* [What is expected]: Your response is a verbatim copy of the listing, stripped of its images.

* [Data below]:
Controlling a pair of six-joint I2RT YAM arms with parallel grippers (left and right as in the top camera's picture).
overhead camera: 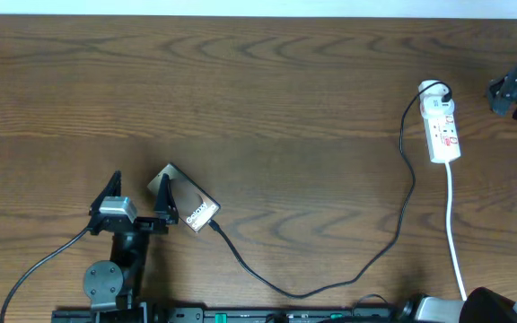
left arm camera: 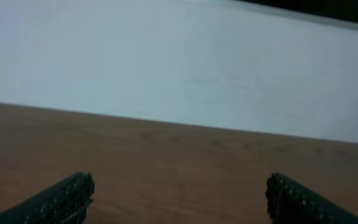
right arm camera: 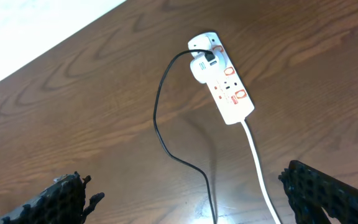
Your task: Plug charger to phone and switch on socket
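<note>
The Galaxy S25 Ultra phone lies flat and askew near the front-left corner of the wooden bench, its lettered end turned toward the front edge. The black charger cable meets that end with its small plug tip. The tip appears to sit in the phone's port, though the overhead view is too coarse to be sure. From there the cable sags toward the front edge, then climbs toward the right edge and bends into a white adapter seated at the far end of the white power strip. The strip lies near the right edge, closer to the back-right corner, with red marks along its top; whether its switches are on or off cannot be read. Its white cord runs straight toward the front edge, well apart from the phone. The left gripper sits just beside the phone on the left, one of its fingers overlapping the phone's left end in the overhead view. Its fingers are spread wide, and only bare bench shows between them from the left wrist. The right gripper is at the right edge, just beyond the strip, fingers spread wide and holding nothing.
</note>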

* [Answer box]:
Controlling a pair of six-joint I2RT YAM arms with parallel grippers (left and right as in the top camera's picture).
overhead camera: 
left arm camera: 
right arm camera: 
Your task: Plug charger to phone and switch on socket
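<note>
The Galaxy S25 Ultra phone lies flat and askew near the front-left corner of the wooden bench, its lettered end turned toward the front edge. The black charger cable meets that end with its small plug tip. The tip appears to sit in the phone's port, though the overhead view is too coarse to be sure. From there the cable sags toward the front edge, then climbs toward the right edge and bends into a white adapter seated at the far end of the white power strip. The strip lies near the right edge, closer to the back-right corner, with red marks along its top; whether its switches are on or off cannot be read. Its white cord runs straight toward the front edge, well apart from the phone. The left gripper sits just beside the phone on the left, one of its fingers overlapping the phone's left end in the overhead view. Its fingers are spread wide, and only bare bench shows between them from the left wrist. The right gripper is at the right edge, just beyond the strip, fingers spread wide and holding nothing.
</note>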

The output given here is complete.